The reference symbol "B1-1" indicates a first main scan line in
band 1 and "B 1-2" indicates a second main scan line in the band 1.
Similarly, "B2-1" indicates a first main scan line in band 2.
[0069] There are two columns shown on the right side of each main
scan line of each band. The first columns indicates in which order
the light inks LC, LM are discharged on the main scan line that is
targeted for recording in the first main scan pass for each band.
For example, four main scan lines B1-1, B1-3, B1-5, and B1-7 are
targeted for recording in the first main scan pass (i.e., pass 2)

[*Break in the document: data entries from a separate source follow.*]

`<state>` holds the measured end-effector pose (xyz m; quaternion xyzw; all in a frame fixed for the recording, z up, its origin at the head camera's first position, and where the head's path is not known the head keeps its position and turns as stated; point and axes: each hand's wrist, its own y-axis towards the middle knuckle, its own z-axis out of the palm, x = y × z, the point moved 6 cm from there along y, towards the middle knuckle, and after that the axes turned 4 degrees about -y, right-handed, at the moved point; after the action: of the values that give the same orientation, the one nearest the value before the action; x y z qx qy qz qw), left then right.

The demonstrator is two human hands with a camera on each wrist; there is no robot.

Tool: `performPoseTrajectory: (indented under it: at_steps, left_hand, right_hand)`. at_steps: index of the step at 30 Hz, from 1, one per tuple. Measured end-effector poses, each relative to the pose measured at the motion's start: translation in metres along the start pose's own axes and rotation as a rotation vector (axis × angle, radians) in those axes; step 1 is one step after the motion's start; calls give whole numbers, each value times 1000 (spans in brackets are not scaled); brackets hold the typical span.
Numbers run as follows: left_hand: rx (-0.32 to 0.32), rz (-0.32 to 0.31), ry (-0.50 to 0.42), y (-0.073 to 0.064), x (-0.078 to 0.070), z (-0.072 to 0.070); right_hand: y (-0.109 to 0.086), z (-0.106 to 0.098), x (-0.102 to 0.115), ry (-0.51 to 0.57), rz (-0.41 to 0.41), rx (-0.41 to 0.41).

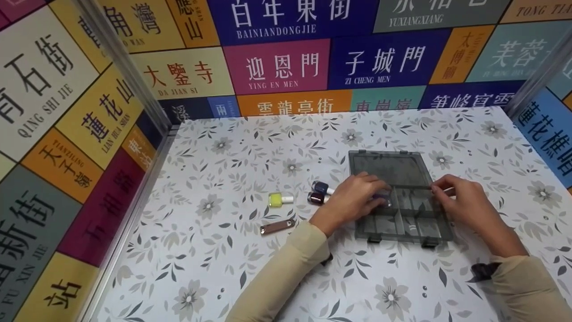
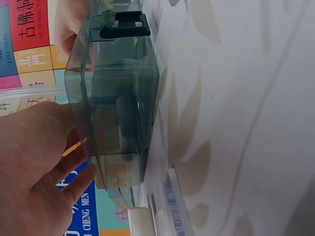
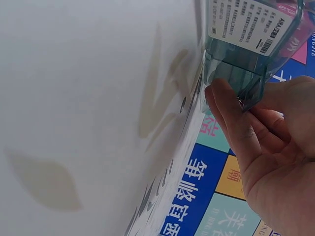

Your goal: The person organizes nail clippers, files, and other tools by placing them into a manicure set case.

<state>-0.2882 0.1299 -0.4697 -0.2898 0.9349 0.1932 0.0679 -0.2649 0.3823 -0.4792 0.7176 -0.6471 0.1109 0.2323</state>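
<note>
A smoky see-through compartment box (image 1: 389, 170) lies on the table, with divided sections toward the front and a wide undivided part at the back. My left hand (image 1: 353, 199) reaches over its left side, thumb and finger around a small purplish nail polish bottle (image 1: 385, 197), partly hidden by the fingers. Opposite, my right hand (image 1: 469, 208) pinches the right rim; the right wrist view has fingers (image 3: 236, 113) along that wall. Left of the box lie a blue nail polish bottle (image 1: 320, 187), a dark red one (image 1: 316, 198) and a yellow one (image 1: 276, 200).
A brown nail clipper (image 1: 277, 227) lies in front of the yellow bottle. The table (image 1: 205, 268) has a floral cover. Panels with printed street names (image 1: 277, 65) stand along the back and sides. A printed label (image 3: 248, 24) shows on the box.
</note>
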Motion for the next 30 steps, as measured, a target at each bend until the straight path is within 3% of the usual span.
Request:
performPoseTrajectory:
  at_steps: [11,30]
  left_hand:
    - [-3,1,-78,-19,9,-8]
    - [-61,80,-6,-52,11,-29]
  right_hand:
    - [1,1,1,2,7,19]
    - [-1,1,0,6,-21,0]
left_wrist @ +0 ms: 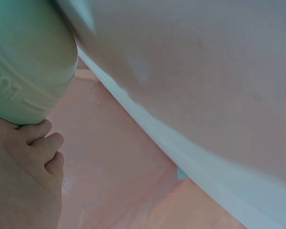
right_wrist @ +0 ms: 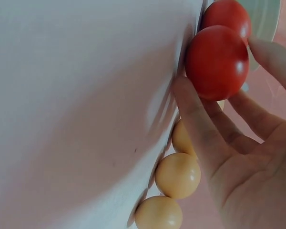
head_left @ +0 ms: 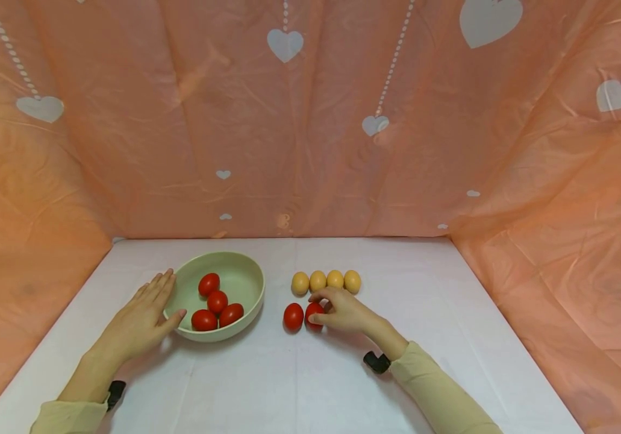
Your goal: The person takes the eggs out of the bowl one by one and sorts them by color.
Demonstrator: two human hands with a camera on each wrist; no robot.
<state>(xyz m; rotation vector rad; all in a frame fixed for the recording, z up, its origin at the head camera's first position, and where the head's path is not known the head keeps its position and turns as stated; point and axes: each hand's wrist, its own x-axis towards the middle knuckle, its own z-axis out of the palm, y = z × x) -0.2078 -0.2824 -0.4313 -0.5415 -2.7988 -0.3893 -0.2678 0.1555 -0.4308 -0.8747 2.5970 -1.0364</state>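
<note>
A pale green bowl (head_left: pixel 256 304) stands left of the middle with several red eggs (head_left: pixel 204 320) inside. My left hand (head_left: pixel 139 322) rests against the bowl's left side with fingers straight, its thumb near the front rim. In the left wrist view, the fingers touch the bowl's outer wall (left_wrist: pixel 33 62), which bears raised letters. On the table, my right hand (head_left: pixel 345 310) holds the right one of two red eggs between thumb and fingers. That red egg (right_wrist: pixel 217 63) fills the space between them in the right wrist view. Just left of it lies the other red egg (head_left: pixel 293 316).
Behind the two red eggs, several yellow eggs (head_left: pixel 318 282) lie in a row, close to my right fingers. A white cloth covers the table (head_left: pixel 267 386). Orange sheeting with white hearts (head_left: pixel 310 150) hangs at the back and both sides.
</note>
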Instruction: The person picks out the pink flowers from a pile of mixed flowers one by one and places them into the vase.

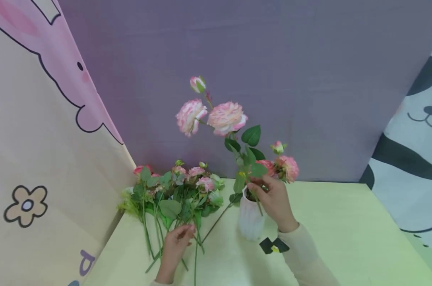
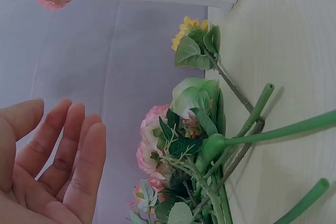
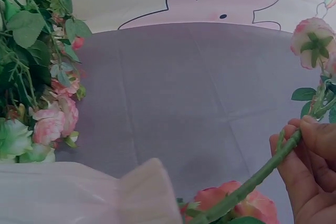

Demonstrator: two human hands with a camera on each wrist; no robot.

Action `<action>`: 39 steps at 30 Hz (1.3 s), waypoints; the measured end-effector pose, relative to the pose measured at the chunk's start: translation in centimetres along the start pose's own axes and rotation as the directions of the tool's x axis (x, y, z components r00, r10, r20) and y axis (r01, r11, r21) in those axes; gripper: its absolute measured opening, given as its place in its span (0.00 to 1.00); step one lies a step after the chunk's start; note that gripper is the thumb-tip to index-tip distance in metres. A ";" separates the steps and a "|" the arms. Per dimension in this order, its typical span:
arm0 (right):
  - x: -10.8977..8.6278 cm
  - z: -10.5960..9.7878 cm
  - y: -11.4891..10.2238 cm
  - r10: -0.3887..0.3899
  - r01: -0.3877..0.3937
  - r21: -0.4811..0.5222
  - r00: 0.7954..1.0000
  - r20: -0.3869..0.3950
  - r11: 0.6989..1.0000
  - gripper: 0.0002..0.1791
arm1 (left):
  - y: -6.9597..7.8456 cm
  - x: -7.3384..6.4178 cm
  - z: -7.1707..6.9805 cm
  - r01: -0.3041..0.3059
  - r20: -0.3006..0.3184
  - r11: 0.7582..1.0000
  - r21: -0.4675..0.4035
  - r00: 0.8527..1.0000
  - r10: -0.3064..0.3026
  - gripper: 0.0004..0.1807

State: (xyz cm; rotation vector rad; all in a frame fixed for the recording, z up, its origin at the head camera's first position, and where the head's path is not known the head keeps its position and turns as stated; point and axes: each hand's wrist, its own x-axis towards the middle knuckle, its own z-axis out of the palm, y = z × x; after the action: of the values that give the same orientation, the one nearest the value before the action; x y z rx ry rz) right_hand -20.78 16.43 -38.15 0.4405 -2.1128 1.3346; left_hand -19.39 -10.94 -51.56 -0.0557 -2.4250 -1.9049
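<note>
My right hand (image 1: 273,200) pinches the green stem (image 3: 262,171) of a spray of pale pink roses (image 1: 227,118), raised over the white vase (image 1: 251,222). Below the fingers the stem slants down past the vase's mouth, overlapping it in the head view. Coral-pink flowers (image 1: 287,169) stand out of the vase behind the hand. My left hand (image 1: 175,248) is over the stems of the lying flowers, its fingers loosely bent with nothing between them in the left wrist view. Pink flowers (image 1: 205,183) and a green-white bloom (image 2: 194,98) are among the pile.
A yellow sunflower (image 2: 191,32) lies beside the vase, its brown stem reaching toward the pile. Long green stems (image 1: 148,234) point to the table's near side. A purple-grey backdrop (image 1: 308,79) rises behind the pale table (image 1: 359,238). Printed panels stand at left and right.
</note>
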 end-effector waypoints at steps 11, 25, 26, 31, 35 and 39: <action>2.4 -0.4 -1.3 0.094 -0.095 0.035 0.995 0.026 0.995 0.04 | 0.1 0.1 -0.6 -0.010 0.001 1.000 -0.010 1.000 0.010 0.15; 3.1 -0.1 -0.3 0.007 -0.005 0.044 0.999 -0.051 0.999 0.06 | 0.1 0.3 -0.8 0.073 0.014 0.997 -0.024 0.997 -0.073 0.17; 3.0 0.0 -0.2 -0.004 0.006 0.043 0.998 -0.056 0.999 0.06 | 0.1 0.2 -0.8 0.077 0.012 0.997 -0.026 0.997 -0.077 0.17; 2.6 0.3 0.4 -0.034 0.036 0.034 0.997 -0.062 0.999 0.06 | 0.1 0.2 -0.7 0.069 0.007 0.997 -0.028 0.998 -0.069 0.18; 2.5 0.4 1.1 -0.024 0.027 0.041 0.997 -0.070 0.999 0.07 | 0.0 0.2 -0.7 0.061 0.019 0.998 -0.020 0.998 -0.060 0.19; 2.3 0.6 1.7 0.005 0.004 0.110 0.997 -0.082 0.994 0.07 | -0.3 0.2 -0.6 0.071 0.026 0.997 -0.022 0.997 -0.070 0.19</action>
State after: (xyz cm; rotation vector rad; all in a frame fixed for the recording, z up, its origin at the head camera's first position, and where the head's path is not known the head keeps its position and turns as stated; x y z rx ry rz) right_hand -23.71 16.77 -38.02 0.4227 -1.9792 1.4497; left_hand -19.56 -11.59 -51.68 0.0048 -2.4532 -1.9728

performed for the band 1. Among them, two main scan lines B1-1,
B1-5 are discharged with light cyan ink LC first and then with
light magenta link LM next in a later pass (in pass 4
specifically). On the other hand, the other two main scan lines
B1-3, B1-7 are discharged with light magenta link LM first and then
with light cyan ink LC next in the later pass 4. The second columns
indicates in which order the light inks LC, LM are discharged on
the main scan line that is not targeted for recording in the first
main scan pass for each band.
[0070] Such discharging orders are common in the band 1 and the
band 2. In other words, it is appreciated that in the example shown
in FIG. 12, the ink discharging orders are kept in a certain order
in each band, or a frontier print region.
[0071] FIG. 13 illustrates an example of bi-directional printing
using the print head 280 of the comparative example shown in FIG.
9. The sub-scan feed amount L is the same as that shown in FIG. 12.
Similar to FIG. 12, ink discharging orders on each main scan line
of each band are also indicated on the lower right hand side of
FIG. 13. However, the symbol "LC*" in the first column implies that
the indicated main scan line has an adjacent main scan line on
which light cyan inks LC is discharged prior to light magenta inks
LM and that the indicated line is therefore affected by exudation
of the light cyan ink LC on the adjacent line. Similarly, the
symbol "LM*" implies that the corresponding scan line is affected
by exudation of light magenta ink LM that is previously discharged
on its adjacent main scan line.
[0072] The term "affection of ink exudation" represents a
phenomenon as follows. In a normal ink jet printer, a line width
recorded by a single scan pass is wider than a theoretical value
determined by its printing resolution. This results in overlap of
adjacent lines, thereby preventing generation of white stripes in
filled out areas which may be generated because of print head
characteristics and sub-scan feed precision of printing medium.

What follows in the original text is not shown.